As for the retailers, I can see no reason why they would not fully support new clubs every few months. After all, what are they going to do if they have nothing new to sell. They need a churn of new product to entice people to buy the same as any other shop. 

What about the marketing gimmicks? Every product has them so why not golf clubs. Yes the white driver was sold as being easier to align but it added a bit of colour to peoples bags in a staid and traditional industry and paved the way for the current red, blue, orange etc clubs. These at a bit of fun and a bit of life to golf so well done TM for taking the first step. 

To a certain extent we should be glad that we get the full range of new clubs over here. I read somewhere that the UK golf equipment market was worth less than the market for golf balls alone in just Florida. As such, the marketing strategy of TM is probably aimed solely at the US market and it would be easy to just ignore the smaller markets and focus on their bread and butter. Instead we get all the latest gear and the big marketing drives and, at the end of the day, there is no need to buy. 

I say keep it up TM and keep the golf gear market interesting.


----------



## Rooter (Sep 10, 2013)

Meh, i am out of date after only 6 months. Hey ho, i dont really care! mine are working very well for me! if people are mental enough to buy a new club every time one is released, then more fool them!

I do want to know when it will stop though! when will they advertise accuracy over distance? (not just TM!)


----------



## golfsaint (Sep 10, 2013)

vkurup said:



			Can I put my name down for the GM testing opp at Wentworth.  email on its way to POH.  

(With my marketing hat on) On another note, does it make any sense to release new clubs towards the end of the season.  Surely TM can wait for next year.
		
Click to expand...

:thup: good idea


----------



## Hacker Khan (Sep 10, 2013)

vkurup said:



			(With my marketing hat on) On another note, does it make any sense to release new clubs towards the end of the season.  Surely TM can wait for next year.
		
Click to expand...

As they are a global brand I suspect that they do not just look at the seasons in the Northern Hemisphere?  I suspect there's plenty of golf going on throughout the world in our autumn/winter for them to capitalise on.


----------



## Hacker Khan (Sep 10, 2013)

Rooter said:



			Meh, i am out of date after only 6 months.

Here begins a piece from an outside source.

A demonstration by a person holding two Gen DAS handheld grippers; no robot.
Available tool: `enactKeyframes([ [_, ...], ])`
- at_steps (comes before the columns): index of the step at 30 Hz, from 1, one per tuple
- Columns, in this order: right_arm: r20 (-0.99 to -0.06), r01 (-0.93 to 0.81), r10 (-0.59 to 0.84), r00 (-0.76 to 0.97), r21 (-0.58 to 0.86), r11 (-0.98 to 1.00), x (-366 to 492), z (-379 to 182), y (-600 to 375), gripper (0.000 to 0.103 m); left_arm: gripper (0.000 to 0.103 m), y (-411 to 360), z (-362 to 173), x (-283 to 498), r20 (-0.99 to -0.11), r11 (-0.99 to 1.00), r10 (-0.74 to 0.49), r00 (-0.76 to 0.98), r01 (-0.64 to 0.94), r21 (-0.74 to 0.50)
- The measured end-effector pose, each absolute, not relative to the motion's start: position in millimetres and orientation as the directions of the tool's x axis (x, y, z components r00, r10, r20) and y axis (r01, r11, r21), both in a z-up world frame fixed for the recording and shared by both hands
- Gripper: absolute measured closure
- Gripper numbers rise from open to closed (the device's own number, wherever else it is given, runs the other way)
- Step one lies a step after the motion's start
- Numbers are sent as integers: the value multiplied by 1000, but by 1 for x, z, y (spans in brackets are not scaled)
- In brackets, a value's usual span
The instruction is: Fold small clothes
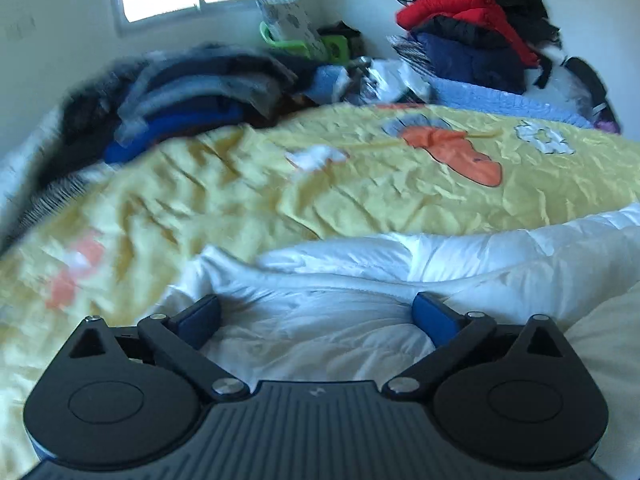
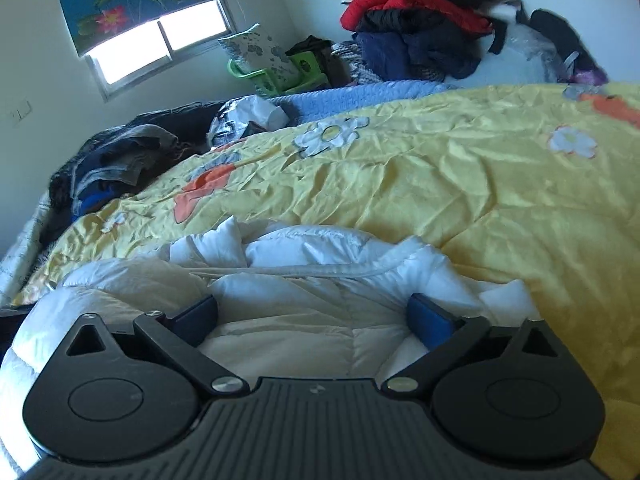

Hey ho, i dont really care! mine are working very well for me! if people are mental enough to buy a new club every time one is released, then more fool them!

I do want to know when it will stop though! when will they advertise accuracy over distance? (not just TM!)
		
Click to expand...

I am serious when I say that if any manufacturer says that they have reduced the shaft length of their Game Improver irons to make them easier to hit and control, then I would buy them.  Surely I must not be the only happy hacker who needs clubs that make it easier to land on the fairway, not another 5 yards added to your 6 iron on the off chance you flush it down the middle?


----------



## Rooter (Sep 10, 2013)

Hacker Khan said:



			I am serious when I say that if any manufacturer says that they have reduced the shaft length of their Game Improver irons to make them easier to hit and control, then I would buy them.  Surely I must not be the only happy hacker who needs clubs that make it easier to land on the fairway, not another 5 yards added to your 6 iron on the off chance you flush it down the middle?
		
Click to expand...

Thats my point, the offer or promise of better accuracy would sell clubs, but they can't offer that because its porbably more subjective a point than distance. at least with distance they can simulate it with robots etc.. Although i do recall i think it was ping maybe who did promote that their "off sweetspot" strikes went straighter and longer and they even compared theirs with the competitors.. 

It about time new clubs were promoted as being straight-ier rather than long-ier!!


----------



## Hacker Khan (Sep 10, 2013)

el marko said:



			This. Never happens when Mizuno or Ping release a new set of irons.
		
Click to expand...

True, Mizuno don't seem to be shy about releasing new clubs a lot now as they seem to be releasing JPX versions quite a lot now.


----------



## Region3 (Sep 10, 2013)

Hacker Khan said:



			I am serious when I say that if any manufacturer says that they have reduced the shaft length of their Game Improver irons to make them easier to hit and control, then I would buy them.  Surely I must not be the only happy hacker who needs clubs that make it easier to land on the fairway, not another 5 yards added to your 6 iron on the off chance you flush it down the middle?
		
Click to expand...

Provided the grips come off alright, a club fitter could lop an inch off every club in your bag and adjust lie angles to suit for about Â£60 at a guess. Probably cost you 5 or 6 yards in distance per club, not allowing for making better contact.


----------



## BTatHome (Sep 10, 2013)

Quite like the look of them, and if the performance is good then I can see them selling ok as they don't look at bad as the rocketbladez did (never saw the tour version in the flesh).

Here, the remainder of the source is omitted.